Il était 11 h 30 passés, l’heure de la fin de la matinée à l’école primaire. Une femme blonde et une fillette sont arrivées dans l’appartement. L’enfant est allée jouer dans sa chambre. En partant, j’ai remarqué que le dernier livre, tout en bas à droite sur le dernier rayon de la bibliothèque blanche qui court sur les murs du salon, était Le Monde d’hier, l’autobiographie de Stefan Zweig. L’écrivain juif autrichien a fini de le dicter à son épouse la veille de leur suicide en février 1942 dans leur triste refuge de Petrópolis, au Brésil.

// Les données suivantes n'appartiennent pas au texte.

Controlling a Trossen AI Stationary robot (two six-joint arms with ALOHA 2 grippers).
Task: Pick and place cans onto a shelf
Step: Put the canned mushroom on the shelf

Je me suis dit que ça pourrait être un signe, un point de départ, un clou pour accrocher le portrait d’un homme dont une partie du travail consiste à réveiller les morts. Mais non. En fait, si on y réfléchit bien, il y a toujours un livre de Zweig pour jouer les serre-files dans les bibliothèques classées par ordre alphabétique d’auteurs – le classement le plus fréquent chez les intellos.

Plus important est de savoir que cette résidence d’un quartier populaire du vingtième est située à 150 mètres de la rue d’Eupatoria. C’est dans cette ruelle portant le nom d’un port de la mer Noire que les grands-parents d’Ivan Jablonka ont vécu leurs derniers instants à Paris.

Comme s’il ne pouvait fuir le malheur des siens, il a découvert cette coïncidence alors qu’il faisait ses recherches sur Matès et Idesa Jablonka, ses grands-parents, communistes staliniens purs et durs, fuyant leur shtetl miséreux de Pologne dans les années 1930 pour vivre en clandestins à Paris avant d’être raflés en 1943, puis envoyés à Drancy, puis gazés, puis réduits en cendres à Auschwitz.

Ces absents ont laissé un énorme trou dans le récit familial au bord duquel Ivan Jablonka se tient comme au bord d’un précipice. « Je suis historien pour réparer le monde », a-t-il écrit quelque part.

« Quand j’ai compris que j’habitais tout près de là où mes grands-parents ont vécu durant l’Occupation, ça m’a fait un choc. C’était un hasard, et, en même temps, il n’y a jamais de hasard de ce genre dans la vie. Le quartier Ménilmontant-Belleville, à Paris, est historiquement un quartier populaire et juif, ouvert à toutes les influences du monde. »

L’histoire, la sociologie, l’anthropologie, c’est pratique. Elles ont toujours une explication à fournir. « Elles me protègent », affirme-t-il. Mais pourrait-il quitter un jour les parages de ces quelques rues sans avoir l’impression d’abandonner une nouvelle fois Matès et Idesa Jablonka ?

Lui qui se demande parfois « au nom de quoi parler des exclus, des pauvres, des morts ? » explique encore : « Je ne me sens pas prisonnier de mon histoire. Au devoir de mémoire j’ai toujours préféré la liberté de l’historien : partir, s’arrêter quelque part, observer, découvrir, puis reprendre la route. C’est mon camping-car intellectuel. »

Alors un conseil : la prochaine fois que vous vous apprêtez à klaxonner un Camper VW roulant à 60 kilomètres-heure sur une route de montagne, soyez indulgents. Un trésor est (peut-être) caché dedans.